*Work item*
Find every line below that contains the word "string" and copy it out.

*** Opening of Provided records ***

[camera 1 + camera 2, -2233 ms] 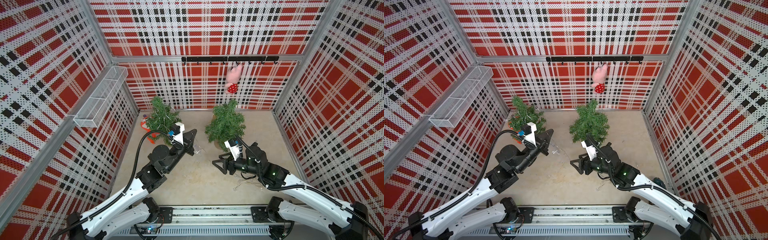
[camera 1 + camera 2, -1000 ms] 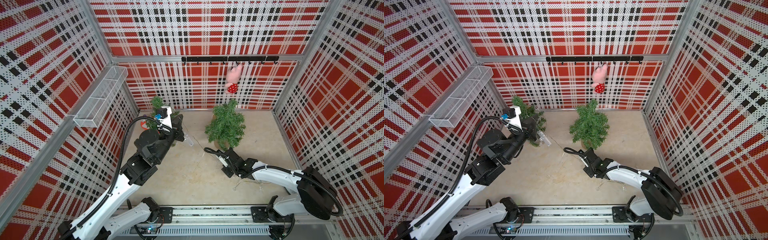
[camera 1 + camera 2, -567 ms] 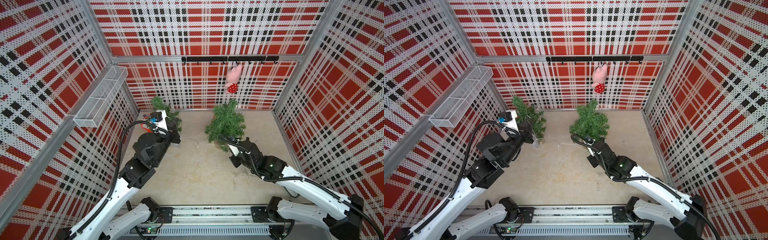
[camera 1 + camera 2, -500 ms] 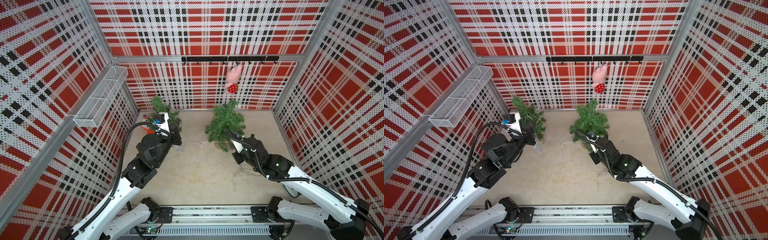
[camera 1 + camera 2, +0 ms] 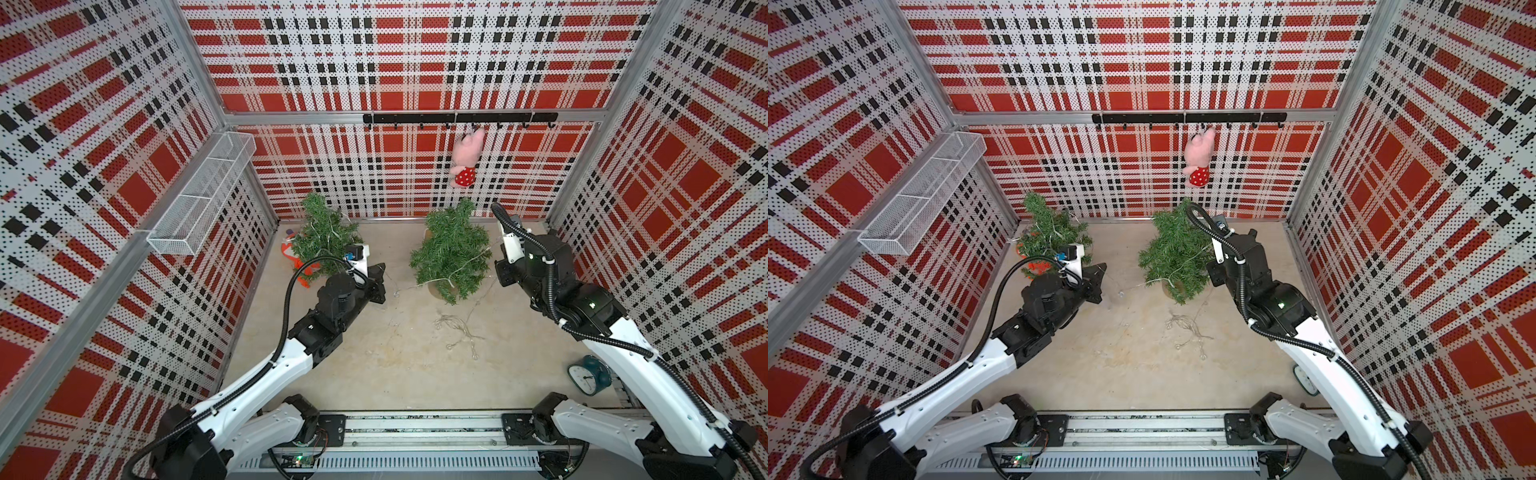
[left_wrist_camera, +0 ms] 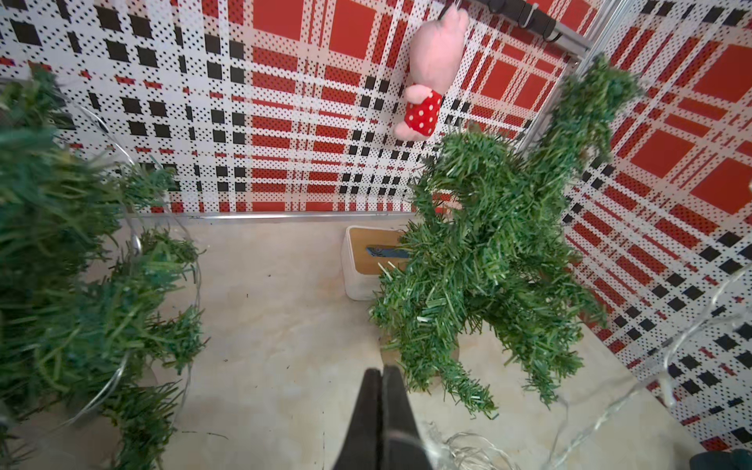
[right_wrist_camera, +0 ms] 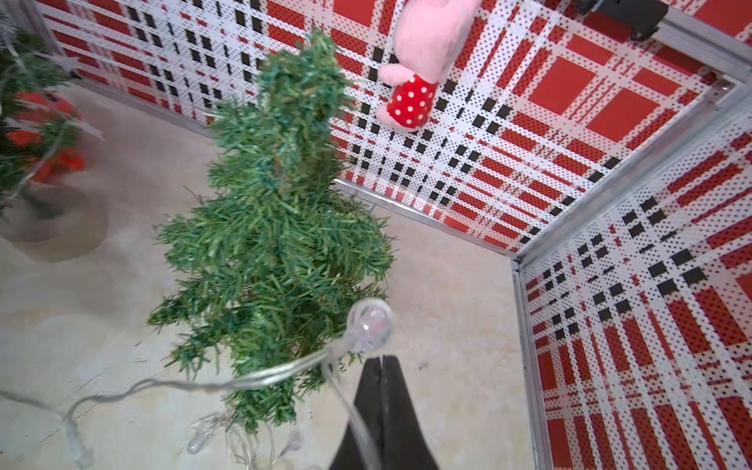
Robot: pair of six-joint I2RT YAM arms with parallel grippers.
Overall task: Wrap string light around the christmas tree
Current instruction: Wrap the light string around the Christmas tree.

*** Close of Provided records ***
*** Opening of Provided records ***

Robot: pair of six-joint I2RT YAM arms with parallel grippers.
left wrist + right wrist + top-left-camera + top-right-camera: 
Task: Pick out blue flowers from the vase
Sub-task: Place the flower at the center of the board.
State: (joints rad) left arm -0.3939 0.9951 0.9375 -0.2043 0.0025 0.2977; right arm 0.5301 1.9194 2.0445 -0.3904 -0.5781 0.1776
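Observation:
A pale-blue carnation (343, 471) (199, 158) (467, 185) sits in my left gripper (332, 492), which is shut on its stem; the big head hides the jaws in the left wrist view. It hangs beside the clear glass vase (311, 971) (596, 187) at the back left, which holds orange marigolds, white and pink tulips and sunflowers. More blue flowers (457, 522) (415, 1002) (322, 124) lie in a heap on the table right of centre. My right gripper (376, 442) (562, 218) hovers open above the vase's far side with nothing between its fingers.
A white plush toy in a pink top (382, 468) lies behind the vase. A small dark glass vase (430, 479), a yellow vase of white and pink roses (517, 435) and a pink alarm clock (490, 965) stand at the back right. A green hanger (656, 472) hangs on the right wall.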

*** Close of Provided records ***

*Expected answer*
Overall task: Wrap string light around the christmas tree
Current instruction: Wrap the light string around the Christmas tree.

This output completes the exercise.